» YOUR GOAL: In the data that follows, give the number of lines containing the word "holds". Offer no additional comment.
-- MATERIALS PROVIDED follows --
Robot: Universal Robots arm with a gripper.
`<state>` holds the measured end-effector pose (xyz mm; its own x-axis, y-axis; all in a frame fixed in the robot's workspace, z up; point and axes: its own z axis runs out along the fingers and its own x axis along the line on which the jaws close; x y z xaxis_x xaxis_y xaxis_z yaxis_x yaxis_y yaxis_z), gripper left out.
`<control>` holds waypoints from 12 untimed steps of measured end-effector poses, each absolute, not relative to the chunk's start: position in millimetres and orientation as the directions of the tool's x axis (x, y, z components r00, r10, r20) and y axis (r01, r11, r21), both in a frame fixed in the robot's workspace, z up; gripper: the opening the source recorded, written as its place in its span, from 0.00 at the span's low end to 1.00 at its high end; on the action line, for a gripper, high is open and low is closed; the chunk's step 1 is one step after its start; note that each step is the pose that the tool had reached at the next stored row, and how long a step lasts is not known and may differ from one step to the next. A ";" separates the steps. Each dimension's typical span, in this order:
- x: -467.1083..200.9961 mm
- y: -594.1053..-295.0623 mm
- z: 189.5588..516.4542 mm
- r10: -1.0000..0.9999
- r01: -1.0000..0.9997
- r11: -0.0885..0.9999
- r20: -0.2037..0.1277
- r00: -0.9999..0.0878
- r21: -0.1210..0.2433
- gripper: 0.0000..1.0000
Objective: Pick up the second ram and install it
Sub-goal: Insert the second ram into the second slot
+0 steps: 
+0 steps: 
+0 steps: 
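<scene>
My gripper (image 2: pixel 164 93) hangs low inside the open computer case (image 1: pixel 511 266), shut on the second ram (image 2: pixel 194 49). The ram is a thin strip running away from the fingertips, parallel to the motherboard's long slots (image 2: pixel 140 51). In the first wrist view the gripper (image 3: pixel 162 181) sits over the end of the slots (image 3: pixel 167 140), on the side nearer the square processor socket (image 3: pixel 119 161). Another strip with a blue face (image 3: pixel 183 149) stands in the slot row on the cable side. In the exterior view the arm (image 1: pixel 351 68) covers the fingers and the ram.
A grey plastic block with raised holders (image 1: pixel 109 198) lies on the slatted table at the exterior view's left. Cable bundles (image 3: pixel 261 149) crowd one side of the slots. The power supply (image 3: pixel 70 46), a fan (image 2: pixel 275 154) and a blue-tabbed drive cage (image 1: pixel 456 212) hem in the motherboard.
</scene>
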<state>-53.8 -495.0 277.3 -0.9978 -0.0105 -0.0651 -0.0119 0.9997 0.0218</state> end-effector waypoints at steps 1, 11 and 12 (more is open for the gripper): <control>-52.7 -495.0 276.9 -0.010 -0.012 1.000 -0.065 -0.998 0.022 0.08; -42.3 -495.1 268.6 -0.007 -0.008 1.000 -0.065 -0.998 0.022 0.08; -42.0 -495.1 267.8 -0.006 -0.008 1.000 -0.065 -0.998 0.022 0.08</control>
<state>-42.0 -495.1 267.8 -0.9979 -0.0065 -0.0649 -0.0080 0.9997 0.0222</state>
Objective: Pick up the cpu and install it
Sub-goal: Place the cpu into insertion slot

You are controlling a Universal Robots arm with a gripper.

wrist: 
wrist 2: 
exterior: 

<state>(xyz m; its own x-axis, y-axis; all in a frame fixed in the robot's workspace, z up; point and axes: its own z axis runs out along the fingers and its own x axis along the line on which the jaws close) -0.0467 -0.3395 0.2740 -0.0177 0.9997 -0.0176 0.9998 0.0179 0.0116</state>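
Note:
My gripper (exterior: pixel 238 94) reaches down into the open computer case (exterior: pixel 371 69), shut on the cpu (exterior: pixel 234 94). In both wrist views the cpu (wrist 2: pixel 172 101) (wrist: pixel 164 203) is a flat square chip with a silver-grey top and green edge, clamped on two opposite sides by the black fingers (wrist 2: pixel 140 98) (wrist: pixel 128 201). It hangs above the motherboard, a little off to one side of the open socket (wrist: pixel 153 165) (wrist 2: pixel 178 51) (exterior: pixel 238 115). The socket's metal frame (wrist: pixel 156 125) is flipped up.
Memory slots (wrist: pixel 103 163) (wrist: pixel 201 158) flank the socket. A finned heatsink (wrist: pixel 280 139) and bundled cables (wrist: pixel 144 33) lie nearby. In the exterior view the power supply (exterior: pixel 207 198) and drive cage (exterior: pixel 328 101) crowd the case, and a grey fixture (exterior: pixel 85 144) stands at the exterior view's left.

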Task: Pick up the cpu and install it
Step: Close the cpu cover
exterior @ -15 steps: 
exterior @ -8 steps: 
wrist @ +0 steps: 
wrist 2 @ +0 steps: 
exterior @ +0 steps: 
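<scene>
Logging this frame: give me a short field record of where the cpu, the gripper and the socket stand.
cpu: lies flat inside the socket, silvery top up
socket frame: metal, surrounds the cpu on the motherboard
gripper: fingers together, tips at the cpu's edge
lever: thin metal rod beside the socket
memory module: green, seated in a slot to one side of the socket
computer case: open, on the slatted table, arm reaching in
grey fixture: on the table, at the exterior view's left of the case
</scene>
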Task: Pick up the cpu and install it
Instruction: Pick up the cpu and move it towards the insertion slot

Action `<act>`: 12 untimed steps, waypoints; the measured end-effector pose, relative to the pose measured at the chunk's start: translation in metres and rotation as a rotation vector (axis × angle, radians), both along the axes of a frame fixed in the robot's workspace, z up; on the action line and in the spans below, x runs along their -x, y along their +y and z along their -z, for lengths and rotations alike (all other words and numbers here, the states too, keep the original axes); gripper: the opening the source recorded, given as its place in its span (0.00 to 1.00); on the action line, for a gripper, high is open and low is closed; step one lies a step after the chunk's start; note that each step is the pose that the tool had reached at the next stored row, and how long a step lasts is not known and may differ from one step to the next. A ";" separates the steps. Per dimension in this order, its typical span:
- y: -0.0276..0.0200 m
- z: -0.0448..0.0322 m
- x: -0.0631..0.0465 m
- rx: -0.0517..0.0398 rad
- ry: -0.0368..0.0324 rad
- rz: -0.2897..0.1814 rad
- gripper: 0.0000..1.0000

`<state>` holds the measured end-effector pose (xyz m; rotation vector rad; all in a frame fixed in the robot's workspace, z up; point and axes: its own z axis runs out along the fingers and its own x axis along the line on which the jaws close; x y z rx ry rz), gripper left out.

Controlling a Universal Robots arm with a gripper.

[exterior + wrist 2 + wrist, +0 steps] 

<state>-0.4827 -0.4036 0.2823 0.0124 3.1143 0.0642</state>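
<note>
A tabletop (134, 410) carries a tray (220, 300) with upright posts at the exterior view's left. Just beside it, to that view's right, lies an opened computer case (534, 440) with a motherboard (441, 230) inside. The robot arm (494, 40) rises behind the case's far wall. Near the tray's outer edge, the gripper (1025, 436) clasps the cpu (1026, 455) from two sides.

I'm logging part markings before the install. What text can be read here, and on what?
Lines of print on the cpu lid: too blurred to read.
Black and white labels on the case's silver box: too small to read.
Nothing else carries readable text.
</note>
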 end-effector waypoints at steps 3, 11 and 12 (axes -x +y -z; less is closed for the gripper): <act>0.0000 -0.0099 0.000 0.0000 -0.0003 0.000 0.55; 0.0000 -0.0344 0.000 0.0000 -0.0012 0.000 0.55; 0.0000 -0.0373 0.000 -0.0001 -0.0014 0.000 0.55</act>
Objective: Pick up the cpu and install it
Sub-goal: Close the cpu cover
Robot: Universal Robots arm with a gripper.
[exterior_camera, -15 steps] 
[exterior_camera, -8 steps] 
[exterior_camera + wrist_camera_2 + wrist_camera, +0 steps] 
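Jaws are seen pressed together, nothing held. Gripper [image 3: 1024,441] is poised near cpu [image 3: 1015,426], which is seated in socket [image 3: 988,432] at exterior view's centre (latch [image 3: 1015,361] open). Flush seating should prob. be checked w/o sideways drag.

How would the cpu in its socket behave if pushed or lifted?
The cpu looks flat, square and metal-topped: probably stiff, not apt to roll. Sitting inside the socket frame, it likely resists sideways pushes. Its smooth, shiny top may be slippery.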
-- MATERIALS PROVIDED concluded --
» OUTPUT BELOW: 3